GW: Well, I think I will stick with the technical directive changes and the changes for Silverstone, as it is a complex issue. We can debate whether or not the technical directives are a regulation change or not, but for a small team these changes are significant in a sense that we have to make decisions on our cost performance criteria whether we do something or not. And in our particular case, we started to play catch-up by modifying exhausts to get some performance benefit. (We) stopped that when TD15 came out. (We) realised when TD16 came out we could carry on, missed a race from it and then introduced it for Montreal, where it was probably a significant help getting that P13, which is pretty important for the team. Now, we will lose a little bit of performance from it in its Silverstone guise and that probably might be the wrong side of the performance-cost criteria for a small team like ourselves and we may well have spent that budget elsewhere. Or certainly (spent) that time and effort elsewhere. But the bigger picture here is that, as Mike has hinted at, we probably shouldn’t be making these changes mid-season. We can argue, for example, why, with the F-Duct, we waited until the end of the season and why some other things historically have been changed mid-season and other ones at the end of the season. Really the Technical Working Group is the group that should be making recommendations about technical regulations and clearly if there is something, whether or not if it is a regulation change strictly or whether it is an interpretation change, if we do that mid-season it is clearly going to be very difficult in the TWG to get agreement or even to have an open – and I hope all discussions are rational – but an open and unbiased discussion, as clearly some teams will take a benefit from a change and some teams won’t.
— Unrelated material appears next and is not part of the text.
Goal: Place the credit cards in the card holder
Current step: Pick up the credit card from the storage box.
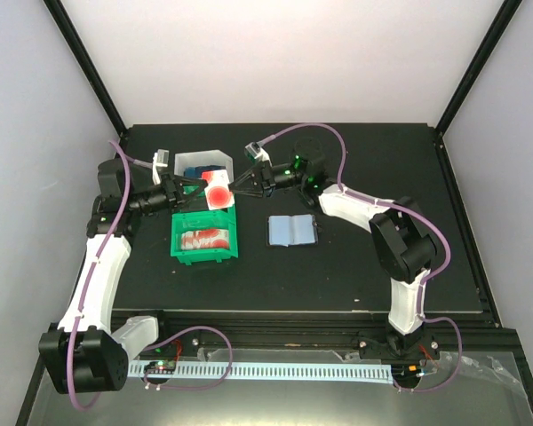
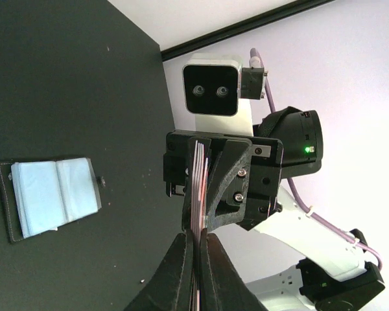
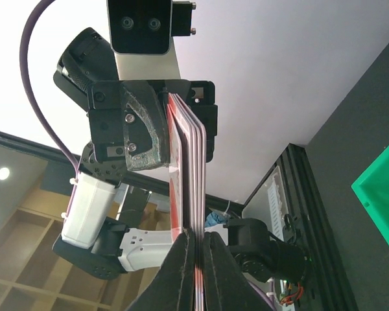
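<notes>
A thin stack of red-and-white plastic credit cards, likely light, stiff and slick and best pinched at its edges, hangs over the green plastic tray, clamped between the left gripper and the right gripper, left of the open black-and-blue folding card holder.

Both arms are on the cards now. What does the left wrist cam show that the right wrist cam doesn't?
Only the left wrist view shows the card holder, lying open with its light blue inside up. Only the right wrist view shows a corner of the green tray. Both show the red cards edge-on, pinched at once by the left gripper and the right gripper.
</notes>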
We really should be moving these sorts of discussions into next year’s regulations or even further away, such that we can have an appropriate and what I would say is a complete disinterested conversation about it. But, for example, if there was an issue that came up mid-season that was a safety critical thing then without doubt we would discuss it and if we had to we would change rules mid-weekend if we had to if it was that important. But that’s what I think at the moment. We do need to have a proper process where we discuss things in the TWG and it goes through the hierarchy of TWG, F1 Commission, Council or whatever.
JK: Well, I think on a similar note from our side it has been good to have some clarity from the FIA as it is, as Geoff says, a pretty complicated area. You are always going to have exhaust gas exiting the car somewhere, so you will always have some form of aero influence. So, in that respect, I think what has been done for next year with some proscribed position for the exhaust is very sensible, as it removes all the ambiguity and also removes a fairly expensive development direction which, as people have seen from this year, is pretty expensive and complicated. I think the moves for next year are sensible. The change in the middle of the season is always going to be tricky because it does alter things. Having said that, I think there is a distinction between the exhausts and things like the F-Duct and the diffusers that we had recently as they were deemed legal and they were pure aerodynamic devices. I think the difference here is that engines shouldn’t be aerodynamic devices and they weren’t deemed legal and I think that is the distinction for a mid-season change rather than an end of season.
RB: I think James probably touched on it very well there in terms of it not being a change of regulation; it’s a realisation. The things we were doing, that type of interpretation is not legal. I think the difficulty the FIA had is that the protagonists behind raising this issue were threatening to protest the cars and that was the difficulty they had. They couldn’t ignore that and once they were made aware of the technology I think they started to sympathise with the view that the people who were upset about it had, because the FIA didn’t discover this by themselves, they were alerted about it by a team. And once that ball started to roll, they probably had little choice but to decree what should happen. If they hadn’t have taken action, then it sounds like some teams were going to protest the situation to get clarity through the stewards and that wouldn’t be very good for Formula One. We want to avoid that at all costs because I know from experience that the stewards would find such a technical argument quite difficult to resolve and it would probably end up in the appeal courts again and that’s no good. I think it’s probably being dealt with in the best possible way but what we need now is absolute clarity on where we’re going with this and I think having the exhaust moved next year is very important because we don’t want this to end up as another argument of the type we had about traction control: what was traction control, what wasn’t traction control, what you could do, what you couldn’t do? We want clarity because, as you know, the traction control issue has not been discussed for several years, and we don’t want to have the exhaust blown issue being discussed and being a major distraction to what we’re doing. So we will cope – I think we will all cope this year. It will make a difference to the cars. We’ve got a new floor coming at Silverstone which is designed around that technology. We’ve got to decide what we’re going to do now but I think having the exhaust moved next year should bring clarity to this area. But there will be something else round the corner, as always in Formula One.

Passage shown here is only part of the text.